The country's good offices form a cornerstone of Swiss peace policy. Mediation and facilitation play a key role and allow Switzerland to contribute to sustainable peace and security in the world. In order to exploit this strength to a greater extent, the FDFA wants to professionalise and expand Switzerland's mediation role and train up a new generation of mediators. Switzerland's strength lies in its position in the world (it does not belong to any power bloc), its democratic state structure and long years of experience.
Switzerland's services in mediating, facilitating and supporting peace negotiations are much sought after. The demand for Swiss mediators and specialists is rising, from both parties in conflict and international organisations such as the UN and OSCE. For example, the Swiss diplomat Heidi Tagliavini acted as OSCE Special Envoy mediating between the conflicting parties in Ukraine. Further examples of successful mediation are in the Sudanese Nuba Mountains ceasefire agreement (2002), between Turkey and Armenia (2009) and between Russia and Georgia (2010-2011).
Credibility, impartiality and tenacity
Switzerland supports parties in searching for a solution to conflict, without taking sides.
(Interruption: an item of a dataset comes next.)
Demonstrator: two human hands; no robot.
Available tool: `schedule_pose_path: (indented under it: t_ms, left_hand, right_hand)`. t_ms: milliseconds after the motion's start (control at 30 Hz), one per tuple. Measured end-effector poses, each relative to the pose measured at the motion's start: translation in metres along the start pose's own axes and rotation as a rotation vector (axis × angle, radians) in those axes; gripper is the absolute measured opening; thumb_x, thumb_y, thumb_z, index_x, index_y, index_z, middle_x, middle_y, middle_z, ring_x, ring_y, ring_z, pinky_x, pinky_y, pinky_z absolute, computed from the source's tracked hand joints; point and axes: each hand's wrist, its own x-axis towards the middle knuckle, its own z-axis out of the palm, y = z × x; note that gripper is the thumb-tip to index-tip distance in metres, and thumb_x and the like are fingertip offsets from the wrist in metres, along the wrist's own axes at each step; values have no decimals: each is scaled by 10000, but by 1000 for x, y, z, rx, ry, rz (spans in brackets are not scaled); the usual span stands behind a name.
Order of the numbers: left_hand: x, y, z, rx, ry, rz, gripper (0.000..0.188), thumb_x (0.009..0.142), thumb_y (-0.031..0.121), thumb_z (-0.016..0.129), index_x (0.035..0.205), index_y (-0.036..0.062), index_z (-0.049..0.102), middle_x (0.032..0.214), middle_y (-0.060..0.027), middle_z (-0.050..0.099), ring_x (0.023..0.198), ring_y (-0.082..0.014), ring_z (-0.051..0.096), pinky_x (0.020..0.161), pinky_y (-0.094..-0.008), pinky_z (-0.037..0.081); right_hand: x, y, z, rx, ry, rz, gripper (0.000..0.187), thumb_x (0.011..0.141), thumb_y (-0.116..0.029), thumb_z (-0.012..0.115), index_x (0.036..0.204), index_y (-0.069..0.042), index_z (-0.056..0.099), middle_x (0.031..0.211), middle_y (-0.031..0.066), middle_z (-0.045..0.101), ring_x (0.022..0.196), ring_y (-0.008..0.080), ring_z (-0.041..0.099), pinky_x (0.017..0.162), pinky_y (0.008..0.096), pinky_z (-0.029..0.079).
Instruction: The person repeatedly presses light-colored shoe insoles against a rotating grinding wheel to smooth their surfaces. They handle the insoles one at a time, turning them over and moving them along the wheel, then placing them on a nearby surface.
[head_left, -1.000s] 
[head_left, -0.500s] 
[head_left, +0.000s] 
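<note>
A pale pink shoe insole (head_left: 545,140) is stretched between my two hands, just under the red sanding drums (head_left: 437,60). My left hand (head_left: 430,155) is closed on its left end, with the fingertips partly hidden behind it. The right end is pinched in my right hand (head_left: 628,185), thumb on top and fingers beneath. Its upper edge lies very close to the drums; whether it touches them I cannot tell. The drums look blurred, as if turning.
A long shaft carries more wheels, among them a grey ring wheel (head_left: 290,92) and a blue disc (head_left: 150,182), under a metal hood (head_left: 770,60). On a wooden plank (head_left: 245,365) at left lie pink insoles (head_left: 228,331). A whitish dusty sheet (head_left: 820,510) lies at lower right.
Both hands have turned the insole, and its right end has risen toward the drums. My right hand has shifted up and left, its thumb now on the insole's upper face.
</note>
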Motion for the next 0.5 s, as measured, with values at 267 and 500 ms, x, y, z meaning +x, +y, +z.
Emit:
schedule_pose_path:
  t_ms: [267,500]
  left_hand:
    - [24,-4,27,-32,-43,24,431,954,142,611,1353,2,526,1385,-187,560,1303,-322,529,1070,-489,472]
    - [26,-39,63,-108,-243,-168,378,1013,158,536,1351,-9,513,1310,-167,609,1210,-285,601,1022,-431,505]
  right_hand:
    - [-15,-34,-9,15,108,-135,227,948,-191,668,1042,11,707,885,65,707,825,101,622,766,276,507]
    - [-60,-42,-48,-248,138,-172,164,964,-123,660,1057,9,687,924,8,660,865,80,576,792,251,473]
It is asked by the conflicting parties to act as mediator and either works directly with the parties or supports negotiations and the peace process indirectly. Switzerland supports the parties and other mediators by providing knowledge, expertise and experience. Civilians from the Swiss Expert Pool are sent on request to support international and regional organisations, and military staff are involved in international peace missions and election observation.
Mediation tends to take place behind the scenes; diplomatic skills, discretion and stamina are the order of the day. According to Staffan de Mistura, UN Special Envoy for Syria, mediators need to have credibility, impartiality and a good deal of creativity. Above all, they should never forget that the aim is to achieve the end to a conflict.